Dear Timeshare Member: 
As was widely reported on the news, on September 14, 2014, Hurricane Odile made landfall on the Baja California Peninsula, severely affecting the region and causing extensive damage to the Hyatt Ziva Los Cabos Hotel. Following the hurricane, the hotel was closed for repairs and renovation. 
We are proud to inform you that after a multi-million Dollar construction and renovation project, the Hyatt Ziva Los Cabos Hotel has been reopened with new and improved facilities. We invite you to access our webpage at the following address and take a look at what the hotel has to offer after the completion of this exciting process: http://loscabos.ziva.hyatt.com/en/hotel/our-hotel.html 
As you know, since the property underwent its first remodel project and was reopened as the Barcelo Palace Deluxe Los Cabos, the hotel has been operated under the all-inclusive model. This continued to be the case after its rebranding as the Hyatt Ziva Los Cabos, and now after the completion of this remodel process. Although the initial renovation, as well as the subsequent renovation following the hurricane, added new and significantly improved facilities to the hotel for the enjoyment of the timeshare owners, no extraordinary fees have been charged to cover their cost, as allowed under the documents governing the timeshare. As a result of the above, guests staying at the resort (including timeshare owners) are required to purchase an all-inclusive package that allows them to enjoy all the first-class food, beverage and services options offered by the resort to all of its guests. 
The rate of the all-inclusive package for 2015 and 2016 is $135 US Dollars per adult (and children 12 and over) per night, and $65 US Dollars per child under 12 years old per night. However, as an introductory offer, we are extending a promotional rate of $55 US Dollars per adult (and children 12 and over) per night, and $25 US Dollars per child under 12 years old per night, to those time-share members who return a signed copy of this letter by January 31, 2016. 
This signed letter can be sent to: 
Paseo Malecon s/n Lote 5
Zona Hotelera 23405
San Jose Del Cabo BCS. MX 
Or a signed copy can be sent electronically to Claudia.rosas@hyatt.com 
The above rates will be increased on an annual basis not to exceed 6% of the prior year regular or promotional rates. 
Please note that the purchase of the all-inclusive package described above is mandatory for all guests and time-share members staying at the resort, as the resort has no pay-per-use food and beverage outlets and the rooms have no food-preparation facilities. The purchase of the above all-inclusive package is in addition to, and not in lieu of, the payment of any maintenance and other fees as provided in your lodging services agreement. 
We hope to see you soon at the new and improved Hyatt Ziva Los Cabos!

Sincerely,
Playa Cabos Baja S. de R.L. de C.V.

Francisco Silva
General Manager – Hyatt Ziva Los Cabos 

I hereby confirm that I wish to take advantage of the promotional rate described above. By executing a copy of this letter, I agree that the terms of this letter amend the terms of the lodging services contract and other documents governing your time share membership, and consent to the modifications made to the facilities of the resort.
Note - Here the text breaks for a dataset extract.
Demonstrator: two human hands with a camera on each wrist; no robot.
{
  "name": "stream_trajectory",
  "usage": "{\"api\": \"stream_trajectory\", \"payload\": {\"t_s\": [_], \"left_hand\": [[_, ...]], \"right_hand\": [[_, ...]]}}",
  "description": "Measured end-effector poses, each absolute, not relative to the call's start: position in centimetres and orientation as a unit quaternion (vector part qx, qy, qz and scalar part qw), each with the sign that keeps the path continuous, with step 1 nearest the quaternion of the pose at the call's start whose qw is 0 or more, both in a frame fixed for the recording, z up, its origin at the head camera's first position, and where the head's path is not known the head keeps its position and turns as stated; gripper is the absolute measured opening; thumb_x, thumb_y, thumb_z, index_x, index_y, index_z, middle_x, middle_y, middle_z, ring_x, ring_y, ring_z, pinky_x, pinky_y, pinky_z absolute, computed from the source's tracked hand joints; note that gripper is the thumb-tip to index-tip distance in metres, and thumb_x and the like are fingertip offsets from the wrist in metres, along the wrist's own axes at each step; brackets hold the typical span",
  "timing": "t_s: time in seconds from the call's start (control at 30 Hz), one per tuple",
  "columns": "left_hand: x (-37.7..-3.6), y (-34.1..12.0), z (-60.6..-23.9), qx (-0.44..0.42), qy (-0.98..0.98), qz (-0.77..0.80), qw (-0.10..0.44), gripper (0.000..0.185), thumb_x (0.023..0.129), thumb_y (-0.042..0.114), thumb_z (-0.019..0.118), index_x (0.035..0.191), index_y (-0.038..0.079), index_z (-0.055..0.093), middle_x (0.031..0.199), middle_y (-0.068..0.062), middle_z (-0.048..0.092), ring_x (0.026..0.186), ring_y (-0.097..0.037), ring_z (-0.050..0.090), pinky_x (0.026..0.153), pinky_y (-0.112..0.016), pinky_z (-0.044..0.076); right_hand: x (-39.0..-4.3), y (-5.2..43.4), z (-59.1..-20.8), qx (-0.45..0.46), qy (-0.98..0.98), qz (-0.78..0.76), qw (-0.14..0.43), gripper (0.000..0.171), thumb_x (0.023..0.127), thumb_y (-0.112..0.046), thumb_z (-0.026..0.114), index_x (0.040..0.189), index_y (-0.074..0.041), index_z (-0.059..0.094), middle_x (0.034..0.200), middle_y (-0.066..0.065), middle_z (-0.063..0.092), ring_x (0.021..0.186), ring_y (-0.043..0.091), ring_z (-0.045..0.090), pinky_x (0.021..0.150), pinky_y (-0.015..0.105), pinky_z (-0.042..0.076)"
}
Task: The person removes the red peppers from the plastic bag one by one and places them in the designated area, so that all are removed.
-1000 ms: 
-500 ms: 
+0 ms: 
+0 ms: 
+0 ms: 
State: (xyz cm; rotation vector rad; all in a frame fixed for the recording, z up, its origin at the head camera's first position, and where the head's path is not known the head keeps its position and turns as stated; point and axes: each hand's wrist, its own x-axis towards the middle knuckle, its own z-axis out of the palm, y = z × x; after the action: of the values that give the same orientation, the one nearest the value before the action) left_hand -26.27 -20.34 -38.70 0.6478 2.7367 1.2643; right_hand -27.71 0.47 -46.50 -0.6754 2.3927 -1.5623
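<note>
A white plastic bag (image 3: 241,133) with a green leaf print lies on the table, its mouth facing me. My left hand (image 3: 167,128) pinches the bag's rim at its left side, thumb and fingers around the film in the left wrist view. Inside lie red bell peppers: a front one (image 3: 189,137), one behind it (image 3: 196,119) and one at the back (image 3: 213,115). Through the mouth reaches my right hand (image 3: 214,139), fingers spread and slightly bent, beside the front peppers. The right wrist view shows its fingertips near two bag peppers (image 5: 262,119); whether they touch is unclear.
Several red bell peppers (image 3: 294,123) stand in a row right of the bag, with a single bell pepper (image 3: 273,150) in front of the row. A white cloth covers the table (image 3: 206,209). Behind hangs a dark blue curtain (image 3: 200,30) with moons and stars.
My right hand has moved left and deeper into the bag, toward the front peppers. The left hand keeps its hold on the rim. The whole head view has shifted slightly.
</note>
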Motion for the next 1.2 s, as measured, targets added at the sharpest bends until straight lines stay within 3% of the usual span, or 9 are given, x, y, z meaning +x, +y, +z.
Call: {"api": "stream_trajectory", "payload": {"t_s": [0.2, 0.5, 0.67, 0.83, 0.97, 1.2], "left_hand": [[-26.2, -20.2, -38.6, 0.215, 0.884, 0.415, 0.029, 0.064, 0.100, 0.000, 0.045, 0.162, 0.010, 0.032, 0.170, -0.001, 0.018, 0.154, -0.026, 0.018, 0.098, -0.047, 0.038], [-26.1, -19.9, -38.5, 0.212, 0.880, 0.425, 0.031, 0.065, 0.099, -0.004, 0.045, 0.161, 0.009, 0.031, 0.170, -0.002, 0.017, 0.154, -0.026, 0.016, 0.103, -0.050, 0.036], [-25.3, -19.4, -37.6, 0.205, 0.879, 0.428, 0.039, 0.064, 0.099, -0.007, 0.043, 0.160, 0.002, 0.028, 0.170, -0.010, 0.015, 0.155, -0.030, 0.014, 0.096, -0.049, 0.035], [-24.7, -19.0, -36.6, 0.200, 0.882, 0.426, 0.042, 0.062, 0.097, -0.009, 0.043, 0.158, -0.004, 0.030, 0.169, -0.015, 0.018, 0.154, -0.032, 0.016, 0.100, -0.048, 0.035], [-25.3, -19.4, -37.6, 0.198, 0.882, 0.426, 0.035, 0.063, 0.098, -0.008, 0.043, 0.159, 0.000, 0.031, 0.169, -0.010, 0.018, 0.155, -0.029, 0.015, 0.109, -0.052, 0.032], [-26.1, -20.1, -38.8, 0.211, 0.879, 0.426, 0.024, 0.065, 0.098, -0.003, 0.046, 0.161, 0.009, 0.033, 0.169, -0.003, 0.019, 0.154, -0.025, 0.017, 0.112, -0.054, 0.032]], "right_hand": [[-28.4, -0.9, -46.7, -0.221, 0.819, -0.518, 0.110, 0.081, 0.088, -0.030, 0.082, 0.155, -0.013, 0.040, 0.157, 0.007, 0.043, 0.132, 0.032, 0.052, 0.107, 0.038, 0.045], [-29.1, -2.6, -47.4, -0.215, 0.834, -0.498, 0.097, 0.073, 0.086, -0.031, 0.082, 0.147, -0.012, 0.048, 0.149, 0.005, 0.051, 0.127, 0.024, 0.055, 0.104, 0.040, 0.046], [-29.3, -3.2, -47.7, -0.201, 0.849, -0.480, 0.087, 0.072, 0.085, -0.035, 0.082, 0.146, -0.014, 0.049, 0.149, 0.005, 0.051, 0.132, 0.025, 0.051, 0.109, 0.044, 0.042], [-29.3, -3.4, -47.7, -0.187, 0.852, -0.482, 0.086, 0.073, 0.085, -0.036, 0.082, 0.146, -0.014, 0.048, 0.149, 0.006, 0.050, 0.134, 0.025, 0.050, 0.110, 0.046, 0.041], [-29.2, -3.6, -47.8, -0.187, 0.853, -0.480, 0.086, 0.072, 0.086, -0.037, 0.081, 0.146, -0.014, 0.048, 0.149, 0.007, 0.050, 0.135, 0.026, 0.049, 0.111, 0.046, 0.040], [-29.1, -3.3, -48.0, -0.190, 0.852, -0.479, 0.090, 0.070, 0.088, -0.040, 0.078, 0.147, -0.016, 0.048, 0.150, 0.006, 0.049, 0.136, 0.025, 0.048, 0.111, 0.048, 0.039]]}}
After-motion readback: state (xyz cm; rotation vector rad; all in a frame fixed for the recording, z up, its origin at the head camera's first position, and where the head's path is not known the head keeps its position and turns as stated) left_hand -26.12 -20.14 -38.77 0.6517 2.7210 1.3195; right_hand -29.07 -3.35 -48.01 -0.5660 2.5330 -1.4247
_________________________________
Name:
Date:


----------



## TBipp (Jan 30, 2016)

Did you own a timeshare unit with a full kitchen at this location prior to the change?


----------



## kris pechet (Jan 16, 2017)

Rahey - they are trying to pull the same thing on us.  I believe it is a breach of the contract.  What have you been able to find out and where can we complain or appeal to.  We wish to go and use the timeshare as per the contract and do not want to pay any extra money for the food.  We are prepared to eat off site as necessary.  In fact, it was a breach of the contract to unilaterally remove the kitchen facilities as that was part of the original deal.  Anyone have something to contribute to help us out?


----------